── Source data ──

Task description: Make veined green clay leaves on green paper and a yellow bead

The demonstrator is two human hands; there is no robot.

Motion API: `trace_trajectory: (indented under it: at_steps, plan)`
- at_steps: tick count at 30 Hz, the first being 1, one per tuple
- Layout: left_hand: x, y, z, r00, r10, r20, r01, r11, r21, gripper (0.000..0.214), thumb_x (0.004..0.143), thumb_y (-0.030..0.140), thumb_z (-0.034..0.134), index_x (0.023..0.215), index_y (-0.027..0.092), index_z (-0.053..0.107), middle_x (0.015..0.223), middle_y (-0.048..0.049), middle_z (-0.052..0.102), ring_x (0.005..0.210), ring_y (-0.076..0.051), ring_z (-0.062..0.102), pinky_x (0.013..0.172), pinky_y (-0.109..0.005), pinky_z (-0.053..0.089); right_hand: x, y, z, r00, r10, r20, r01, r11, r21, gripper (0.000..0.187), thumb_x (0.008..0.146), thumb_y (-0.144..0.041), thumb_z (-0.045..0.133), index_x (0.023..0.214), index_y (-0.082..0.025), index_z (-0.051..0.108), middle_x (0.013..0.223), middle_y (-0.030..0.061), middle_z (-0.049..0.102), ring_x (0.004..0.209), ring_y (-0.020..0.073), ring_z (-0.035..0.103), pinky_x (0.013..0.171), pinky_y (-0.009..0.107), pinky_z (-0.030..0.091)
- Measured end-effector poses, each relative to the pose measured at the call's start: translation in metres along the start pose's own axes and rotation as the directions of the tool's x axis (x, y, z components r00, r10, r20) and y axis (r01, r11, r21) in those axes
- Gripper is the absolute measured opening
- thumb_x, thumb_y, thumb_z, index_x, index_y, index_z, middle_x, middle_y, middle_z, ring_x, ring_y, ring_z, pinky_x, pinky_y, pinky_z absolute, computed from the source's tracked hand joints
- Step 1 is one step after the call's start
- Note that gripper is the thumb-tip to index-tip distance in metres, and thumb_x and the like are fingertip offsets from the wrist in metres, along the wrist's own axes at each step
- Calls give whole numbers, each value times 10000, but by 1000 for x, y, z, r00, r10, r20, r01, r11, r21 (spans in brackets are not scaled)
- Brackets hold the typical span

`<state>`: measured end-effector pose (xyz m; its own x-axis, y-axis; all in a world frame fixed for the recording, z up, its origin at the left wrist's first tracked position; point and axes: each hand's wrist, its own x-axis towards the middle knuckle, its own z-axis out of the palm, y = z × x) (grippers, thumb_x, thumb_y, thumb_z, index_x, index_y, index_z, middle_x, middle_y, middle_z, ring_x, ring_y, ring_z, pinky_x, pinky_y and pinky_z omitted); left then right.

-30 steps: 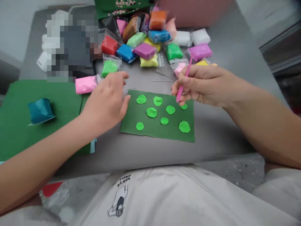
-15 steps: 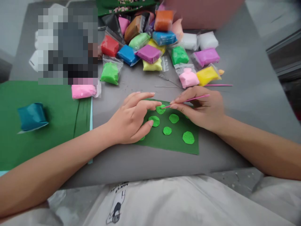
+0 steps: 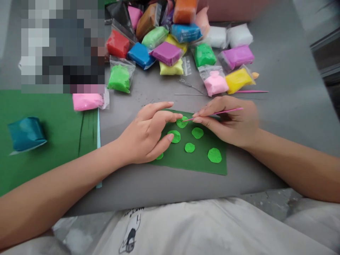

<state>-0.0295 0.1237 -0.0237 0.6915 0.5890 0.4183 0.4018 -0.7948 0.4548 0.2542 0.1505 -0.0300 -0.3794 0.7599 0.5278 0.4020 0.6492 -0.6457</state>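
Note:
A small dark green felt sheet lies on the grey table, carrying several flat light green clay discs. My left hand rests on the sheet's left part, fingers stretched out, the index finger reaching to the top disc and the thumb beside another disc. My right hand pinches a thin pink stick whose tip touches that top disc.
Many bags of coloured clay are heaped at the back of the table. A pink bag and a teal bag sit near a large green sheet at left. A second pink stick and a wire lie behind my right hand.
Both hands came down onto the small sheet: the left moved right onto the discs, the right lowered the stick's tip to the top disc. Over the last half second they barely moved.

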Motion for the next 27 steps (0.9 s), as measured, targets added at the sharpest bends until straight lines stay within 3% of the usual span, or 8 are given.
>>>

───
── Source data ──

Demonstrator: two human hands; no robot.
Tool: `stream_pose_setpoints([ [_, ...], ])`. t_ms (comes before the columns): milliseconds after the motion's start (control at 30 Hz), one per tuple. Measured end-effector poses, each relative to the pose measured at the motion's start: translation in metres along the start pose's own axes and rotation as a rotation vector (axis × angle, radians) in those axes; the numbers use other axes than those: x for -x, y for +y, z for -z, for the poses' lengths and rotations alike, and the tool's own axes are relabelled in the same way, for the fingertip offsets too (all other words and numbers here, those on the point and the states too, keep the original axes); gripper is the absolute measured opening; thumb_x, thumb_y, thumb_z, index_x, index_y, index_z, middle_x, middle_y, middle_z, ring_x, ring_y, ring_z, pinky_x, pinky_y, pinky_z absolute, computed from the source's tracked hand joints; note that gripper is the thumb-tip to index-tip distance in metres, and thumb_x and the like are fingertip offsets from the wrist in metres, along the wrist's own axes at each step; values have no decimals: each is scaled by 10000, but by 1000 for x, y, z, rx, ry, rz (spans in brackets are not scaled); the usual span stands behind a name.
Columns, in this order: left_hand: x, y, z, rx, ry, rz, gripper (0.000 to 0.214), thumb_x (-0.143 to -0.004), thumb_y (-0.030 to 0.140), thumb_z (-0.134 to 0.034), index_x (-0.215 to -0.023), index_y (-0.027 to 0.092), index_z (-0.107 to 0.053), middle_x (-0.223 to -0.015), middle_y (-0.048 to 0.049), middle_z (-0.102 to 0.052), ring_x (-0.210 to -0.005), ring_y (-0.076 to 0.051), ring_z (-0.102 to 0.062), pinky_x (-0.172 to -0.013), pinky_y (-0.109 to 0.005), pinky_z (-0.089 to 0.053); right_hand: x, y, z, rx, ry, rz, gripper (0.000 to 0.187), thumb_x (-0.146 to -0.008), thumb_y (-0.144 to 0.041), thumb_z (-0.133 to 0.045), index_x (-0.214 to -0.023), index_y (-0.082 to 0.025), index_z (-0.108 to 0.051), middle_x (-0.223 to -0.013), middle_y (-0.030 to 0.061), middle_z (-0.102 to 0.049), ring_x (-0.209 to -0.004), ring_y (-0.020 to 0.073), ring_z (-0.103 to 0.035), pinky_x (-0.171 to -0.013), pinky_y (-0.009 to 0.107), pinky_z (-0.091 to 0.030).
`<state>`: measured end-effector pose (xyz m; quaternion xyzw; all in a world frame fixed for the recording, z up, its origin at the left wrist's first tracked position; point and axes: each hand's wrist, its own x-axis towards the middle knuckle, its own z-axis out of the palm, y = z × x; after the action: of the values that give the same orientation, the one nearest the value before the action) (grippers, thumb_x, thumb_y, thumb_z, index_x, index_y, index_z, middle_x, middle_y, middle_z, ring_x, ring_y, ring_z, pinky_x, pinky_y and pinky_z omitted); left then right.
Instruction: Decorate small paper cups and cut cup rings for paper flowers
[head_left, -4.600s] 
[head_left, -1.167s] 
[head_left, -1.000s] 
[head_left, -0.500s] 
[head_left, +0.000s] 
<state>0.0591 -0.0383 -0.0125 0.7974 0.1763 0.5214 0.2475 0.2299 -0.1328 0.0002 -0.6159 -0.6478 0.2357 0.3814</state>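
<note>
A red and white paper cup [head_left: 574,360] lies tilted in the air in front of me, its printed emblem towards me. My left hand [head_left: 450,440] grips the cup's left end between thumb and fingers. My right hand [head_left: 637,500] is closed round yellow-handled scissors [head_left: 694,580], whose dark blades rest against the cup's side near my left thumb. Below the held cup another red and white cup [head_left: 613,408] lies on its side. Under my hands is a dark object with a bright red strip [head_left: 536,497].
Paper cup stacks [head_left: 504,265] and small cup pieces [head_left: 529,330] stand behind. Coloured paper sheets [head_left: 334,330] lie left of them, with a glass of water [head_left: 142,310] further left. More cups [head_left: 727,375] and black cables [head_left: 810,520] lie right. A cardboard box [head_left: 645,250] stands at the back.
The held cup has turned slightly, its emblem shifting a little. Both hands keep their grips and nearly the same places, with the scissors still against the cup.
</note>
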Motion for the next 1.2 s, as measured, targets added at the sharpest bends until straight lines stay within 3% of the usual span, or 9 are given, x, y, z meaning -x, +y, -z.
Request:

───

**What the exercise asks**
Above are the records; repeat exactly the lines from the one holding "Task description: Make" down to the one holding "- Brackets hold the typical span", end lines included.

**Task output**
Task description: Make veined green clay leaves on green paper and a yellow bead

The demonstrator is two human hands; there is no robot.

Motion API: `trace_trajectory: (indented under it: at_steps, plan)`
- at_steps: tick count at 30 Hz, the first being 1, one per tuple
- Layout: left_hand: x, y, z, r00, r10, r20, r01, r11, r21, gripper (0.000..0.214), thumb_x (0.004..0.143), thumb_y (-0.030..0.140), thumb_z (-0.034..0.134), index_x (0.023..0.215), index_y (-0.027..0.092), index_z (-0.053..0.107), middle_x (0.015..0.223), middle_y (-0.048..0.049), middle_z (-0.052..0.102), ring_x (0.005..0.210), ring_y (-0.076..0.051), ring_z (-0.062..0.102), pinky_x (0.013..0.172), pinky_y (-0.109..0.005), pinky_z (-0.053..0.089); right_hand: x, y, z, r00, r10, r20, r01, r11, r21, gripper (0.000..0.187), thumb_x (0.008..0.146), thumb_y (-0.144..0.041), thumb_z (-0.045..0.133), index_x (0.023..0.214), index_y (-0.082..0.025), index_z (-0.051..0.108), middle_x (0.013..0.223), middle_y (-0.030..0.061), middle_z (-0.049..0.102), ring_x (0.004..0.209), ring_y (-0.020..0.073), ring_z (-0.035..0.103), pinky_x (0.013..0.171), pinky_y (-0.009..0.107), pinky_z (-0.030..0.091)
- Measured end-effector poses, each relative to the pose measured at the call's start: translation in metres along the start pose's own axes and rotation as the directions of the tool's x axis (x, y, z components r00, r10, r20) and y axis (r01, r11, r21) in those axes
- Gripper is the absolute measured opening
- thumb_x, thumb_y, thumb_z, index_x, index_y, index_z, middle_x, middle_y, middle_z, ring_x, ring_y, ring_z, pinky_x, pinky_y, pinky_z absolute, computed from the source's tracked hand joints
- Step 1 is one step after the call's start
- Note that gripper is the thumb-tip to index-tip distance in metres, and thumb_x and the like are fingertip offsets from the wrist in metres, along the wrist's own axes at each step
- Calls give whole numbers, each value times 10000, but by 1000 for x, y, z, r00, r10, r20, r01, r11, r21 (spans in brackets are not scaled)
- Brackets hold the typical span

Nothing further remains in this exercise.